## [Work to be completed]
Could the listing be repeated exactly, with every picture dropped?

## [Raw data]

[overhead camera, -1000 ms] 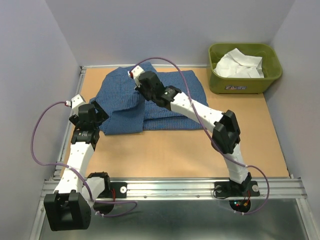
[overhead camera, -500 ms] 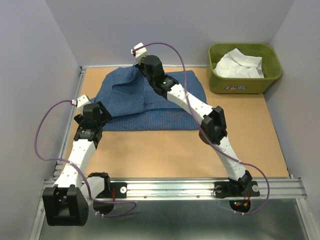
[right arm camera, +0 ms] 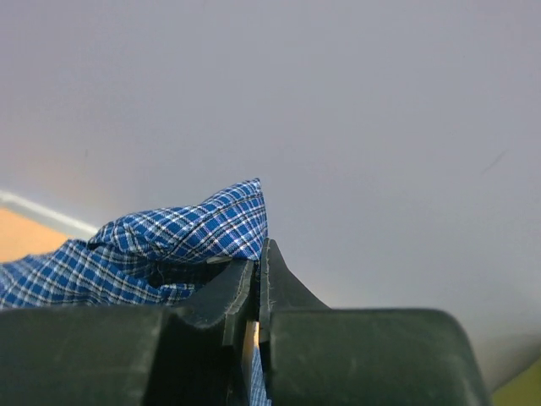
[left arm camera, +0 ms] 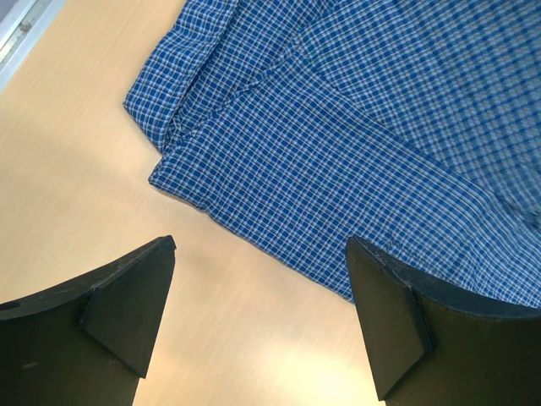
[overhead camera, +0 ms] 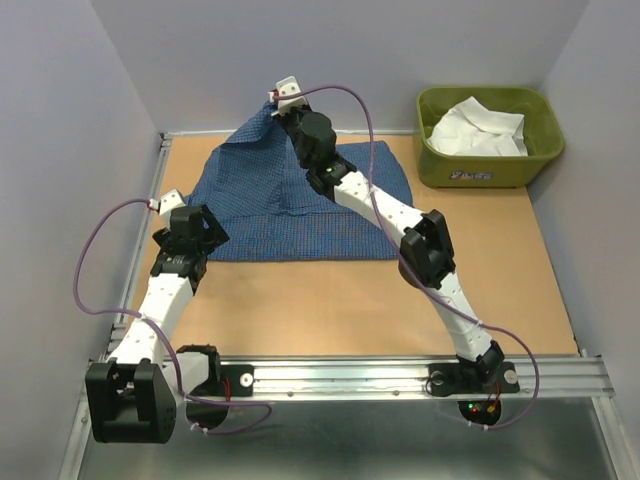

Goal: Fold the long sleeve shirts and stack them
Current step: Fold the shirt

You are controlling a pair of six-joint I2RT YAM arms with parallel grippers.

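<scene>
Right gripper (right arm camera: 260, 258) clamped on raised edge of blue checked shirt (overhead camera: 250, 200). Left gripper (left arm camera: 262, 279) apart over counter (overhead camera: 340, 300). Cloth likely soft, light, droopy; grip hem corners.

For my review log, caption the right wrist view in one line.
Right hand shut on a corner of the blue checked shirt, raised before the grey wall.

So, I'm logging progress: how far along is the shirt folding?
Done: little; the blue checked cloth shirt looks only partly folded. In hand: the right hand, shut, holds its far edge up; the left hand hovers open near its left corner. Left: finishing this fold, then the plain white shirt crumpled in the olive-green plastic tub, then stacking.
</scene>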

## [Solution to this exercise]
[overhead camera, -1000 ms] 
[overhead camera, -500 ms] 
[right arm camera, +0 ms] 
[left arm camera, +0 ms] 
[overhead camera, +0 ms] 

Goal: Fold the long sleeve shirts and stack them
Current step: Fold the shirt

You are controlling a pair of six-joint I2RT YAM arms with parallel grippers.

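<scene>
Right gripper (right arm camera: 260, 258) clamped on raised edge of blue checked shirt (overhead camera: 250, 200). Left gripper (left arm camera: 262, 279) apart over counter (overhead camera: 340, 300). Cloth likely soft, light, droopy; grip hem corners.

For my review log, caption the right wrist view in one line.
Right hand shut on a corner of the blue checked shirt, raised before the grey wall.

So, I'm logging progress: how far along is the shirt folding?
Done: little; the blue checked cloth shirt looks only partly folded. In hand: the right hand, shut, holds its far edge up; the left hand hovers open near its left corner. Left: finishing this fold, then the plain white shirt crumpled in the olive-green plastic tub, then stacking.
</scene>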

That concludes the output for this exercise.